Data Scientist
Job Description:
Job Description
- Job title: Data Scientist
- Experience: 5-15 Years
- Location: Glendale, USA
- Job Type: Full-time
Must Haves:
- Python Machine Learning, data science, AWS, Statistical Modeling, Semantic Search, Vector DB, GenAI, SQL
Qualifications:
- Bachelors in Statistics, Economics, Computer Science, Engineering, Mathematics, Physics, or a related field + 7 years of experience with an emphasis on experimentation or causal inference.
- Strong background in statistical modelling: regression, classification, time series forecasting, causal inference, and other techniques.
- Robust knowledge of causal inference approaches such as propensity scores, synthetic controls, difference-in-differences, doubly robust methods, meta learners, and uplift modeling.
- Expertise in A/B test design, execution, statistical modeling, and sophisticated causal inference techniques.
- Proficient in conducting sample size calculations, power analysis, and minimum detectable effect estimation.
- Experience managing multiple testing scenarios and controlling false discovery rates.
- Ability to deploy both Bayesian and frequentist statistical approaches.
- Deep understanding of assumptions required for causal inferences, including the foundational statistical concepts that underpin the approaches.
- Proven ability to manage end-to-end experimentation and causal inference analyses, from initial requirements to impactful outcomes
- Advanced skills in Python and/or R-including development of statistical analysis packages, and use of ML frameworks (e.g., scikit-learn, LGBM).
- Strong communication skills for translating complex data into actionable narratives and presenting confidently to technical and non-technical audiences, including senior executives.
Key Responsibilities:
- Design and Execute Experiments: Lead end-to-end A/B testing initiatives and Geo Experiments, from hypothesis formation and experimental design to statistical analysis and business recommendations.
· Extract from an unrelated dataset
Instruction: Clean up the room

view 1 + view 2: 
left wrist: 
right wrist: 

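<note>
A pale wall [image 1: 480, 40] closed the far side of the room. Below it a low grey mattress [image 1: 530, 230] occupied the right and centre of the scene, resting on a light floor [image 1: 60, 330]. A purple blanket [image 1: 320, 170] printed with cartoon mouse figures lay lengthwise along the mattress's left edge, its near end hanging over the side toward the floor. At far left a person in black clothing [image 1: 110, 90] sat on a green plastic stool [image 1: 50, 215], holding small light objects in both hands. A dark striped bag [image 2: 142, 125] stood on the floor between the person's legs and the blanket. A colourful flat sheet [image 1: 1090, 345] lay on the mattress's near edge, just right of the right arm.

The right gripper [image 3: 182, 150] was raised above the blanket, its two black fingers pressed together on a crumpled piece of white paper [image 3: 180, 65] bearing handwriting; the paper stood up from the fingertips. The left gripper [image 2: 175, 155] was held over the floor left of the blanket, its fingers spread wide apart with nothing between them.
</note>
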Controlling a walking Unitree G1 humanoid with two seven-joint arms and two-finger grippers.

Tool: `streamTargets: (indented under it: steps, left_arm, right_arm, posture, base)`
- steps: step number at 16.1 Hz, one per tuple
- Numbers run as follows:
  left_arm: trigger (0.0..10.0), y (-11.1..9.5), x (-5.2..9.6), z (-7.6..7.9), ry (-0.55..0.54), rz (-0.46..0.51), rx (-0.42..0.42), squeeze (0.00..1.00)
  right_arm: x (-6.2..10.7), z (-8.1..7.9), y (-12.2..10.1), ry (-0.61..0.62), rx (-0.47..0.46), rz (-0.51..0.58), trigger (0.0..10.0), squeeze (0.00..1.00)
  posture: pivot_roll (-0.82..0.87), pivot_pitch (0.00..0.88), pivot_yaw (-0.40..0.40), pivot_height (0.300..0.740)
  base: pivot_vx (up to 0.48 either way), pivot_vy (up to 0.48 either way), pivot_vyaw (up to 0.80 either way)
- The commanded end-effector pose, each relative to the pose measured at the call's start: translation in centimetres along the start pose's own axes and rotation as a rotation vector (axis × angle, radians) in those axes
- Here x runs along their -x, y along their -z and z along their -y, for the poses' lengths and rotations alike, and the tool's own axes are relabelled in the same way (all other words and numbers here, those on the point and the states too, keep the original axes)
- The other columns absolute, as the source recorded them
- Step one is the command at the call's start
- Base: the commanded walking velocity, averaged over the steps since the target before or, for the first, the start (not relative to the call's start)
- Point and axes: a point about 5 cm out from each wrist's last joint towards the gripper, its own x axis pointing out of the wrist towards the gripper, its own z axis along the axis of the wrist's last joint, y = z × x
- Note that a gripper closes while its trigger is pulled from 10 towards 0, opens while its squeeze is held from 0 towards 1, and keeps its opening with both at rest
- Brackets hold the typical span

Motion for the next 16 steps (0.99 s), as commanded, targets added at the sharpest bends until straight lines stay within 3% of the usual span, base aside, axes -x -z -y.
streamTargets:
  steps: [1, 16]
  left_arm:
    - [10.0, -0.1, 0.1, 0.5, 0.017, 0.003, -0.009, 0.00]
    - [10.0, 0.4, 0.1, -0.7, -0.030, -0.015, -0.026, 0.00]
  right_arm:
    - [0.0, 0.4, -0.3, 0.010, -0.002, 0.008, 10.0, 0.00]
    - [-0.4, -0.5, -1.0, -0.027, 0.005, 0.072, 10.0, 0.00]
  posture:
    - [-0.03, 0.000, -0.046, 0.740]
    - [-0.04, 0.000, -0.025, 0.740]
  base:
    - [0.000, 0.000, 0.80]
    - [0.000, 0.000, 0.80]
- Advanced Statistical & Causal Inference: Apply deep knowledge of experimental design, regression, classification, causal inference and ensure proper assumptions.
- Build Scalable Solutions: Develop experimentation and causal inference tools and frameworks that can scale across Disney's businesses.
- Deliver Strategic Insights: Partner with stakeholders to identify optimization opportunities and translate complex analytical findings into clear business recommendations.
- Influence Executive Decisions: Present findings and recommendations to senior leadership, effectively communicating statistical concepts to non-technical stakeholders.
Preferred Qualifications:
- MS in computer science, statistics, math or a related quantitative field +5 years of relevant experience OR PhD + 3 years of relevant experience with an emphasis on experimentation or causal inference.
- Experience with ETL and data engineering: data extraction, transformation, integration, and quality controls for analytics at scale.
- Skilled in production deployment and monitoring of data science solutions, including CI/CD pipelines, automated reporting, and ongoing experiment/model monitoring.
- Familiarity with data platforms and applications such as Databricks, Jupyter, Snowflake, and Github.
- Strong strategic business insight, preferably in subscription-based business models, with ability to apply experimentation and analytics to market trends and consumer insights.
- Proven track record of leadership and stakeholder/project management, including influencing cross-functional teams and delivering high-impact outcomes.
- Adept at adapting quickly to shifting priorities in a fast-moving environment while maintaining quality.
- Drive and maintain a culture of quality, innovation and experimentation.
- Demonstrated experience mentoring colleagues on best practices and technical concepts for building large scale solutions.